→ ABOUT THIS EXERCISE: Would you return the material below exactly, with no line left out?

→ PROVIDED DATA:
● ● ● ● ● ● ●
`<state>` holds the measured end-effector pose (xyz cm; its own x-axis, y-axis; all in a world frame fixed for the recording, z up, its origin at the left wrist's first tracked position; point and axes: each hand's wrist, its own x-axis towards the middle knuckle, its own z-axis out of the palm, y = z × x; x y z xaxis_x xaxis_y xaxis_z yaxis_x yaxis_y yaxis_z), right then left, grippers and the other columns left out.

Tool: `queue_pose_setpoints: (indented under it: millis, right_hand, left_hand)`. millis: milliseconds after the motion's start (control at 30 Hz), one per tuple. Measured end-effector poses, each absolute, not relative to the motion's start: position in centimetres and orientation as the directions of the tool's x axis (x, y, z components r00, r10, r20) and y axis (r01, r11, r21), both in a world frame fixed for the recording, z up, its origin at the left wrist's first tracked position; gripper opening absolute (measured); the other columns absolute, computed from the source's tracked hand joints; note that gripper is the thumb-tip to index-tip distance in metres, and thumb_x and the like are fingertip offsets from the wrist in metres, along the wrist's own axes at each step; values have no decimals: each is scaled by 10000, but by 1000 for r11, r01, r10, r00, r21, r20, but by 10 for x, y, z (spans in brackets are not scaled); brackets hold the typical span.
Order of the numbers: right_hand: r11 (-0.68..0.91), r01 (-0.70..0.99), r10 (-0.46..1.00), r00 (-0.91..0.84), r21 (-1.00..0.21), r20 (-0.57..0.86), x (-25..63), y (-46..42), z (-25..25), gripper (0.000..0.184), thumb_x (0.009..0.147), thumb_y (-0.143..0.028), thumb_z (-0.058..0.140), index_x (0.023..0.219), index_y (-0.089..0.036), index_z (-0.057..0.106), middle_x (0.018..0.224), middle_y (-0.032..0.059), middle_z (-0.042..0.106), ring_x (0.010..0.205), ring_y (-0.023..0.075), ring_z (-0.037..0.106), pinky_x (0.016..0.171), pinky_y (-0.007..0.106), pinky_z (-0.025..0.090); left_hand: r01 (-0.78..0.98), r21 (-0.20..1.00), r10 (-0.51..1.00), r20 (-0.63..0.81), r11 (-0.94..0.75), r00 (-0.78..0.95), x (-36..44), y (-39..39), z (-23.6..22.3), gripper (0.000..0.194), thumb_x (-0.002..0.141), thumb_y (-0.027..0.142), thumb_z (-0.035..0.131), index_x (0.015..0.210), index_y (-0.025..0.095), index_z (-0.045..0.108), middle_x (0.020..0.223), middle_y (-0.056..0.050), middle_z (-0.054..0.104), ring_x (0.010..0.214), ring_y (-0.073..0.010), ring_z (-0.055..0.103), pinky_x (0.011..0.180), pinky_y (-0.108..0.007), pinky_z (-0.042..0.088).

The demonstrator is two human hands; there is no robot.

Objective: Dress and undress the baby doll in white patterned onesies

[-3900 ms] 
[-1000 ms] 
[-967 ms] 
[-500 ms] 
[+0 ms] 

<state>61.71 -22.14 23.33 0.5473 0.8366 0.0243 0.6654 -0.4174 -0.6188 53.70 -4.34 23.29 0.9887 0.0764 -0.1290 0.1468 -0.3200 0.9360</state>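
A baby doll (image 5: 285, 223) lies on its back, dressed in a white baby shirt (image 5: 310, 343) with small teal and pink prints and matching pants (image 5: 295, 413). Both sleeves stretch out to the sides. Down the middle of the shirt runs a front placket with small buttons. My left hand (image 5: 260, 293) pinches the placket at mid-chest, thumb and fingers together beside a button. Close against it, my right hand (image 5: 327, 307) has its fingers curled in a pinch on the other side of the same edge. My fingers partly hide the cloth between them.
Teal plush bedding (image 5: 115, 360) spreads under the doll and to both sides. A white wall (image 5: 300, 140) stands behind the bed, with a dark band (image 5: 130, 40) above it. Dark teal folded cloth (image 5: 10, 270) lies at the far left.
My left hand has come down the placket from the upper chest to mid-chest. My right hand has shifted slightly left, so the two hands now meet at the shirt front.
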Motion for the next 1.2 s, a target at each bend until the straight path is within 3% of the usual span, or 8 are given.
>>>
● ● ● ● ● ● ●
→ COMPLETED TASK:
`<state>` holds the measured end-effector pose (xyz cm; its own x-axis, y-axis; all in a world frame fixed for the recording, z up, its origin at the left wrist's first tracked position; point and axes: each hand's wrist, its own x-axis towards the middle knuckle, its own z-axis out of the palm, y = z × x; x y z xaxis_x xaxis_y xaxis_z yaxis_x yaxis_y yaxis_z), right then left, grippers and the other columns left out.

Tool: `queue_pose_setpoints: (indented under it: millis, right_hand, left_hand)`. millis: milliseconds after the motion's start (control at 30 Hz), one per tuple. Measured end-effector poses, each absolute, not relative to the motion's start: position in centimetres and orientation as the directions of the tool's x axis (x, y, z components r00, r10, r20) and y axis (r01, r11, r21), both in a world frame fixed for the recording, z up, its origin at the left wrist's first tracked position; gripper opening absolute (measured); the other columns absolute, computed from the source's tracked hand joints; note that gripper is the thumb-tip to index-tip distance in metres, and thumb_x and the like are fingertip offsets from the wrist in metres, along the wrist's own axes at each step; values have no decimals: each is scaled by 10000, but by 1000 for r11, r01, r10, r00, r21, r20, but by 10 for x, y, z (spans in brackets are not scaled); brackets hold the typical span.
Order of the numbers: right_hand: r11 (-0.68..0.91), r01 (-0.70..0.99), r10 (-0.46..1.00), r00 (-0.91..0.84), r21 (-1.00..0.21), r20 (-0.57..0.86), x (-25..63), y (-46..42), z (-25..25), gripper (0.000..0.184), thumb_x (0.009..0.147), thumb_y (-0.143..0.028), thumb_z (-0.058..0.140), index_x (0.023..0.219), index_y (-0.089..0.036), index_z (-0.057..0.106), middle_x (0.018..0.224), middle_y (-0.032..0.059), middle_z (-0.042..0.106), ring_x (0.010..0.205), ring_y (-0.023..0.075), ring_z (-0.037..0.106), pinky_x (0.016..0.171), pinky_y (-0.007..0.106), pinky_z (-0.025..0.090); left_hand: r01 (-0.78..0.98), r21 (-0.20..1.00), r10 (-0.51..1.00), r20 (-0.63..0.81), r11 (-0.94..0.75), r00 (-0.78..0.95), x (-36..44), y (-39..39), z (-23.6..22.3), gripper (0.000..0.194), thumb_x (-0.002..0.141), thumb_y (-0.027..0.142), thumb_z (-0.035..0.131), index_x (0.015..0.210), index_y (-0.025..0.095), index_z (-0.045..0.108), middle_x (0.020..0.223), middle_y (-0.056..0.050), middle_z (-0.054..0.104), ring_x (0.010..0.214), ring_y (-0.073..0.010), ring_z (-0.055..0.103), pinky_x (0.011..0.180), pinky_y (-0.108..0.007), pinky_z (-0.042..0.088).

The demonstrator is two human hands; there is no robot.

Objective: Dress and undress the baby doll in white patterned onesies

[-3900 ms] 
[-1000 ms] 
[-967 ms] 
[-500 ms] 
[+0 ms] 

<state>61.71 -22.14 23.33 0.5473 0.8366 0.0243 0.6654 -0.4174 -0.6188 53.70 -4.34 23.29 0.9887 0.0764 -0.1290 0.1468 -0.3200 0.9360</state>
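A baby doll (image 5: 285, 223) lies on its back, dressed in a white baby shirt (image 5: 310, 343) with small teal and pink prints and matching pants (image 5: 295, 413). Both sleeves stretch out to the sides. Down the middle of the shirt runs a front placket with small buttons. My left hand (image 5: 260, 293) pinches the placket at mid-chest, thumb and fingers together beside a button. Close against it, my right hand (image 5: 327, 307) has its fingers curled in a pinch on the other side of the same edge. My fingers partly hide the cloth between them.
Teal plush bedding (image 5: 115, 360) spreads under the doll and to both sides. A white wall (image 5: 300, 140) stands behind the bed, with a dark band (image 5: 130, 40) above it. Dark teal folded cloth (image 5: 10, 270) lies at the far left.
My left hand has come down the placket from the upper chest to mid-chest. My right hand has shifted slightly left, so the two hands now meet at the shirt front.
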Motion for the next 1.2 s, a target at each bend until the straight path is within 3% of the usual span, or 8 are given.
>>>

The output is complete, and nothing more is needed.